The main objective of the subject is the study of the nervous system and sensorial systems, with a view to their simulation and integration into electronic systems, including some neurosensorial engineering applications such as prostheses and multisensory interfaces.  Bio-inspired systems will also be studies, such as artificial systems that emulate or imitate some of the capacities of living beings.

 

On the other hand, some systems of biological systems will also be studied with the main objective of aiding the medical diagnosis of certain pathologies.
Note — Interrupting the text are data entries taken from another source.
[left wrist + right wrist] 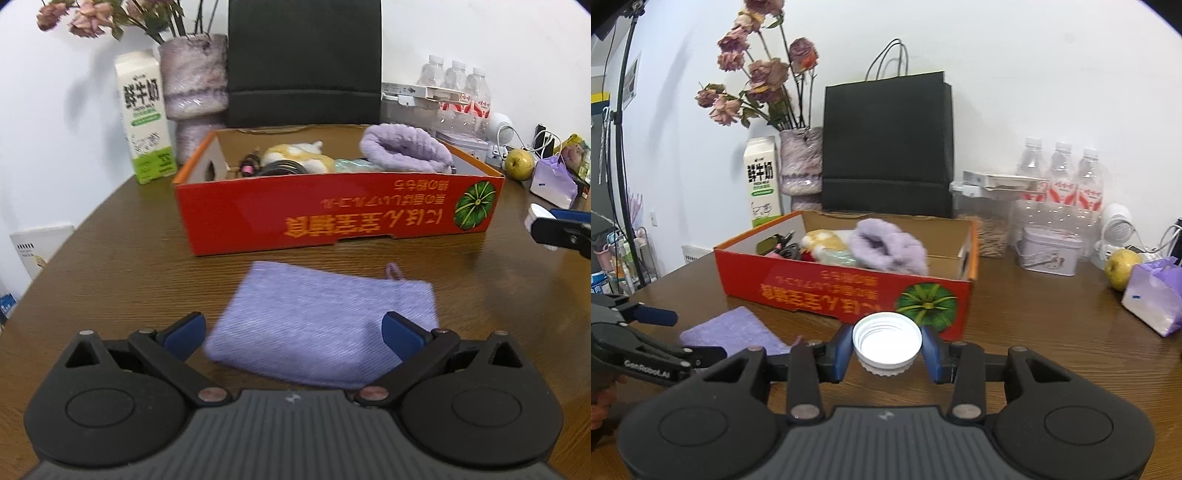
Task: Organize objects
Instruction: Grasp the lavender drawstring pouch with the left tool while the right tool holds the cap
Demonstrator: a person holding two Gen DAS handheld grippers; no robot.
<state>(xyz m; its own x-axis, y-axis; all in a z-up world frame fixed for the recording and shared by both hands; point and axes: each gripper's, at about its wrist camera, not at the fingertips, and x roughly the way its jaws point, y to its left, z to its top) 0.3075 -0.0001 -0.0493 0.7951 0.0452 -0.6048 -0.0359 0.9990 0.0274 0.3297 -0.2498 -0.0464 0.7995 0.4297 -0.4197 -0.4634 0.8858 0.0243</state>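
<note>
A flat purple cloth pouch (325,325) lies on the wooden table in front of the red cardboard box (332,218). My left gripper (293,338) is open, its blue pads on either side of the pouch's near end, apart from it. My right gripper (887,350) is shut on a white plastic cap (886,341), open side up, held in front of the box (849,291). The pouch (735,330) also shows in the right wrist view, with the left gripper (665,332) over it. The right gripper with the cap (535,218) shows at the right edge of the left wrist view.
The box holds a fluffy purple slipper (886,247), a yellow plush (823,240) and dark items. Behind it stand a milk carton (146,118), a vase of dried roses (801,166), a black paper bag (886,144), water bottles (1060,173), a tin (1049,251), a pear (1121,267) and a purple packet (1152,295).
</note>
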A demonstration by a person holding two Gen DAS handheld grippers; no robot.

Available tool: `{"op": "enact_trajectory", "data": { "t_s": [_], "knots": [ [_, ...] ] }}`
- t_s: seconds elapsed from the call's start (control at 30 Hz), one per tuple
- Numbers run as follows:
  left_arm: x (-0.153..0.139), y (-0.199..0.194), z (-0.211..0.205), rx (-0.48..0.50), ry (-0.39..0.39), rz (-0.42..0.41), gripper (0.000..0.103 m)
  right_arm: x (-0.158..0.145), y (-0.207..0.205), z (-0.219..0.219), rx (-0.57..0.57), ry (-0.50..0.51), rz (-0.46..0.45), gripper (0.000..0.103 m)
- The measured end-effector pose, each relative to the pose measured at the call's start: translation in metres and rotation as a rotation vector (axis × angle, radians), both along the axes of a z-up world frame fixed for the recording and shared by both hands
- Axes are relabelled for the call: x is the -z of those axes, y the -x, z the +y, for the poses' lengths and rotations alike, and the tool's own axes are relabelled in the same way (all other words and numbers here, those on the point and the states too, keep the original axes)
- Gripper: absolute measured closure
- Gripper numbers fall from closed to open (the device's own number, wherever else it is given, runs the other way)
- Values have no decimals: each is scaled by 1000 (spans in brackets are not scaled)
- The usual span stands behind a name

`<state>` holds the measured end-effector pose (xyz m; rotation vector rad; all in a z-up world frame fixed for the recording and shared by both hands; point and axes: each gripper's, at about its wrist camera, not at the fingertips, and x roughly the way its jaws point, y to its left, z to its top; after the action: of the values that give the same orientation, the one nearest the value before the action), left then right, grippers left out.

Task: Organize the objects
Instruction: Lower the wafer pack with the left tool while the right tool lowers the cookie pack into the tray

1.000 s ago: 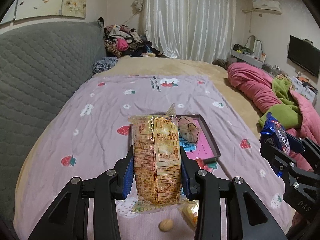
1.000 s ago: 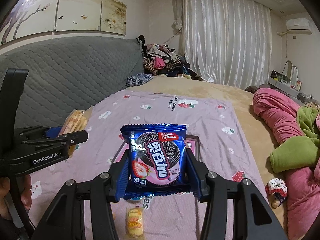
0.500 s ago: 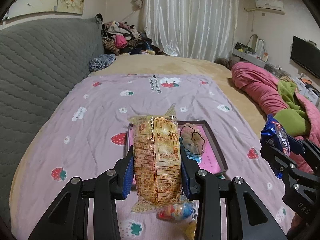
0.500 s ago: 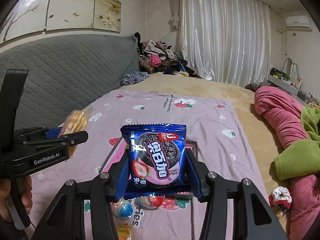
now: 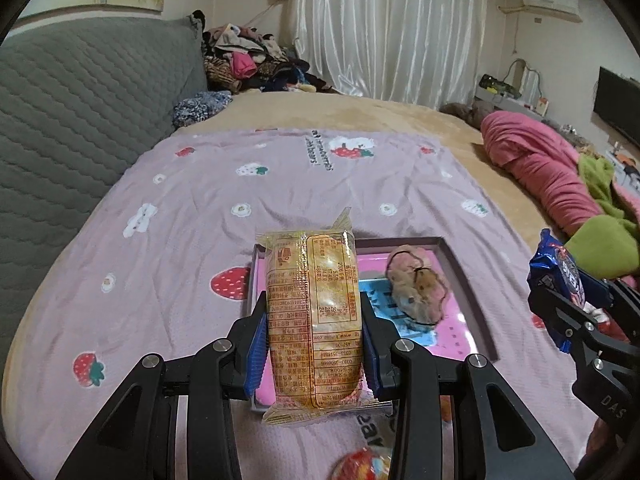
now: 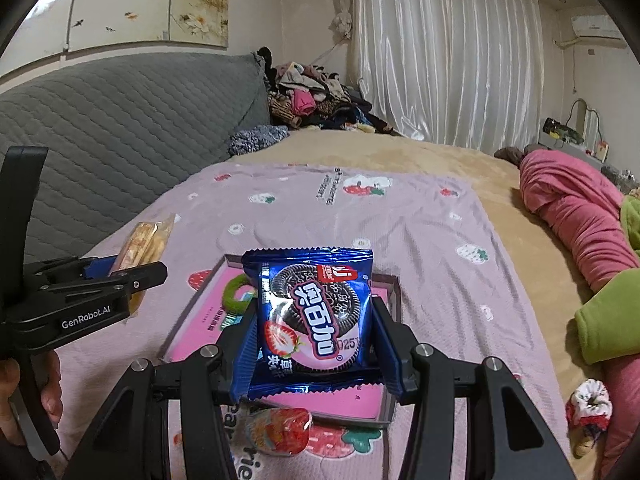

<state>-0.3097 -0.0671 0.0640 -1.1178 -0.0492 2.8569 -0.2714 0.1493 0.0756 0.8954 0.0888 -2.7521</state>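
Item one: a long yellow-orange cake bar in a clear printed wrapper point(image 5: 314, 316), which we hold upright between the blue-padded fingers of our left gripper point(image 5: 314, 344), the pads pressed on both its sides. It sits at the lower centre of the left wrist frame, above the near left part of a shallow rectangular tray with a dark rim and pink floor point(image 5: 456, 258).

Item two: a blue foil packet of sandwich cookies with a strawberry picture point(image 6: 314, 320), clamped flat-faced between the fingers of our right gripper point(image 6: 314, 344), at the lower centre of the right wrist frame and over the same tray point(image 6: 394, 288).

Tray contents: a pinkish-brown fluffy scrunchie point(image 5: 418, 284) on the right half; a green ring point(image 6: 236, 298) at the far left corner, partly hidden by the packet.

Just in front of the tray's near rim lies a small candy in a clear wrapper with red print point(image 6: 280, 430).

Underneath: a lilac blanket printed with strawberries and flowers point(image 5: 168, 248), spread on a bed with a tan cover point(image 5: 360, 114).

Surroundings: grey quilted headboard point(image 5: 80, 112) at left, heap of clothes point(image 5: 248, 64) at upper centre, white curtains point(image 5: 392, 28), rolled pink quilt point(image 5: 540, 168) at right.
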Motion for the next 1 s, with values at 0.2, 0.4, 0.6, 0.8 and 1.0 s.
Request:
{"op": "enact_trajectory", "data": {
  "t_s": [0.2,0.4,0.6,0.8,1.0],
  "knots": [
    [36,27,1,-3,-8,-41,62,31,24,1,1,-13,-37,51],
    [72,46,5,0,-7,-67,62,58,47,3,2,-19,-65,51],
    [106,60,2,-8,-12,-96,62,91,58,7,12,-4,-102,51],
    [130,70,0,-4,-5,-123,62,120,73,12,23,-12,-144,51],
    [145,76,2,18,-3,-161,62,137,83,10,20,-50,-183,51]
  ]
}}
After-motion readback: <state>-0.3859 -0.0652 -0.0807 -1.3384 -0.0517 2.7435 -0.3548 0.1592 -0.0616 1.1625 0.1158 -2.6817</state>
Basically, it looks at two of the most important systems, such as the heart and brain, even though many of the techniques will be extrapolated to other organs.

 

Power and Control

 

The objective of this subject consists of showing the student the different electronic power convertors, relating its topologies with the mission to be carried out: AC/DC conversion, DC/DC conversion or DC/AC conversion as well as how to give them the suitable tools to analyse the stability of the system and develop the necessary control system.  The teaching method will be developed by means of theory classes, amplified with simulations and practical assemblies which will let them see how the knowledge acquired may be used in these and other applications.

 

 

Advanced Instrumentation

 

Current instrumentation techniques are presented in this course which will allow the design, integration and use of instrumental systems both in the industrial environment and in the scientific.  For this reason a series of subjects will be developed which deal with the different focuses that may be used at the time of dealing with an instrumental system of a certain complexity, paying special attention to the development of the possibilities of automation and interconnection on the models developed.

 

Likewise, a necessarily brief section is included on advanced and intelligent sensors which aims to be a presentation of the real situation and the way that it is hoped to follow in the near future.

 

Finally, a section is included in which it is taught how to make a first processing of the values obtained through the suitable instrumentation and how to estimate the quality of the measurements, both from the aspect of their mere numerical processing and from the point of view of the quality of the instruments guaranteed by the processed pertinent to calibration and traceability.

 

Consequently, the specific objectives of this subject are:

 

  • To introduce the student to the systems for the acquisition of multimeasured data.
  • To understand the need for complex systems and the design of solutions adapted to each case.
  • To develop the different methods and protocols for the integration of instruments in such a way that it is possible to select and design complex instrumentation systems.
  • To learn the philosophy and techniques of Virtual Instrumentation, its environments and architectures.
  • To know, select and use intelligent sensors and networks of sensors.
  • To learn to process the results of the measurements already evaluating their quality, both from the point of view of the numerical results and from the point of view of the reliability of the instruments.